İlginç bir şekilde, birçok kişi zaten yiyecekleri aşırı tatlı bulmak%60 ila %70 arasında olduğu için bu şaşırtıcı olmayabilir bakkal gıdaları ilave şeker içerir. Genlerimize ve tat tomurcuklarımızın esnekliğine göre uyarlanmış gıdaları yeniden formüle etmek pratik ve güçlü bir araç olabilir. beslenmeyi geliştirmek, sağlığı geliştirmek ve kronik hastalık yükünü azaltmak.
Yazar hakkında
Monica dus, Moleküler, Hücresel ve Gelişimsel Biyoloji Doçenti, Michigan Üniversitesi
Bu makale şu adresten yeniden yayınlandı: Konuşma Creative Commons lisansı altında.
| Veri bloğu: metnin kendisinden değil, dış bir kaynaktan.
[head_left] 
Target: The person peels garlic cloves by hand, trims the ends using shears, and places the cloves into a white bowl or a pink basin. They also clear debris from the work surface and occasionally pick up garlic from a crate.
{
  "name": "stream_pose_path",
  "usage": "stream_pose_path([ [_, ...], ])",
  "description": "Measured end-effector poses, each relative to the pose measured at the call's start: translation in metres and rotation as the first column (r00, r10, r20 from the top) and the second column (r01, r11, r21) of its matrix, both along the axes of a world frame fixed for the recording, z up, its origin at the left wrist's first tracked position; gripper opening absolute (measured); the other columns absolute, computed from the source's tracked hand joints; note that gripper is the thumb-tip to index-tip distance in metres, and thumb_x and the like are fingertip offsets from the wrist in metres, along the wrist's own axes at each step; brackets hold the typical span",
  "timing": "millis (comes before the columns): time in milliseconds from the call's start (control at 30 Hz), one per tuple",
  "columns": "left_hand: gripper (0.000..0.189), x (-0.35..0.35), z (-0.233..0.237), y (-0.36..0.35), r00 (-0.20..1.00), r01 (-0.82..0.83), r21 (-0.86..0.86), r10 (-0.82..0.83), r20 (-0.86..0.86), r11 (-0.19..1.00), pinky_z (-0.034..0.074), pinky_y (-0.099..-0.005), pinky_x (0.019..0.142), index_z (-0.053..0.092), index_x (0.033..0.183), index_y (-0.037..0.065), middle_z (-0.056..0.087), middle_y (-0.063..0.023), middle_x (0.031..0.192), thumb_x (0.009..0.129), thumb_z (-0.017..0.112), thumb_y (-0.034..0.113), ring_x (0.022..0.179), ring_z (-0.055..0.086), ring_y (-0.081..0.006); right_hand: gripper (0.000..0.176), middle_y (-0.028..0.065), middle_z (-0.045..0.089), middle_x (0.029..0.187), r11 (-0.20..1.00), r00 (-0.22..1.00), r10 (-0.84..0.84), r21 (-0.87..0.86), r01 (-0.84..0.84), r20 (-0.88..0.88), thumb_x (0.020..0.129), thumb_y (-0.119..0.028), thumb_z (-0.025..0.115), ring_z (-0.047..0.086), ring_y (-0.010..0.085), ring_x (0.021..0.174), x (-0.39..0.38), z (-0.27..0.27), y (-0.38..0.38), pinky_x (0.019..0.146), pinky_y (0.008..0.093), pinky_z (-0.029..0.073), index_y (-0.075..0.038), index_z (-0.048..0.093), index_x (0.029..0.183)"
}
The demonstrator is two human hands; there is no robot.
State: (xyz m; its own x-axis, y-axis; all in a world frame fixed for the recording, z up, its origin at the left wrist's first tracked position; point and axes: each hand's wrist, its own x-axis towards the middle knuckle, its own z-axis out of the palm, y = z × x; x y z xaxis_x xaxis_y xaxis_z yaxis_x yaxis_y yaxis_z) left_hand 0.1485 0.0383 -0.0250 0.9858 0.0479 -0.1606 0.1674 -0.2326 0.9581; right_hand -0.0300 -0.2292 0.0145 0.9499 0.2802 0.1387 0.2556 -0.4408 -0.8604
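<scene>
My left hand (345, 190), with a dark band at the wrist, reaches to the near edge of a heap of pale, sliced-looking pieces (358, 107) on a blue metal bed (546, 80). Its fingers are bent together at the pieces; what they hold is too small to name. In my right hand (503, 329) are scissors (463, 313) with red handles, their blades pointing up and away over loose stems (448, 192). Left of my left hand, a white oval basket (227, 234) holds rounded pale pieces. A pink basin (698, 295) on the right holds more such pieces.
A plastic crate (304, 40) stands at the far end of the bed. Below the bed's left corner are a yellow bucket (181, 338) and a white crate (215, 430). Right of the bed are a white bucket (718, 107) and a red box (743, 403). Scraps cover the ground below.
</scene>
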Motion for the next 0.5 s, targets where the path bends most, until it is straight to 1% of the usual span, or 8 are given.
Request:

Okumak Orijinal makale.
İlgili Kitaplar:
Beden Skoru Tutar: Travmanın İyileşmesinde Beyin Zihin ve Beden
ile Bessel van der Kolk
Bu kitap, travma ile fiziksel ve zihinsel sağlık arasındaki bağlantıları araştırıyor, iyileşme ve iyileşme için içgörüler ve stratejiler sunuyor.
Daha fazla bilgi veya sipariş için tıklayın
Nefes: Kayıp Bir Sanatın Yeni Bilimi
James Nestor tarafından
Bu kitap, nefes alma bilimini ve pratiğini araştırıyor, fiziksel ve zihinsel sağlığı iyileştirmek için içgörüler ve teknikler sunuyor.
Daha fazla bilgi veya sipariş için tıklayın
Bitki Paradoksu: Hastalığa ve Kilo Almaya Neden Olan "Sağlıklı" Besinlerdeki Gizli Tehlikeler
Steven R. Gundry tarafından
Bu kitap diyet, sağlık ve hastalık arasındaki bağlantıları araştırıyor ve genel sağlık ve sıhhati iyileştirmek için içgörüler ve stratejiler sunuyor.
Daha fazla bilgi veya sipariş için tıklayın
Bağışıklık Kodu: Gerçek Sağlık ve Radikal Yaşlanma Karşıtı için Yeni Paradigma
kaydeden Joel Greene
Bu kitap, epigenetik ilkelerinden yararlanarak ve sağlık ve yaşlanmayı optimize etmek için içgörüler ve stratejiler sunarak sağlık ve bağışıklığa yeni bir bakış açısı sunuyor.
Daha fazla bilgi veya sipariş için tıklayın
Eksiksiz Oruç Rehberi: Aralıklı, Alternatif Gün ve Uzun Süreli Oruçla Vücudunuzu İyileştirin
Jason Fung ve Jimmy Moore tarafından
Bu kitap, genel sağlık ve sıhhati iyileştirmek için içgörüler ve stratejiler sunarak oruç bilimini ve uygulamasını araştırıyor.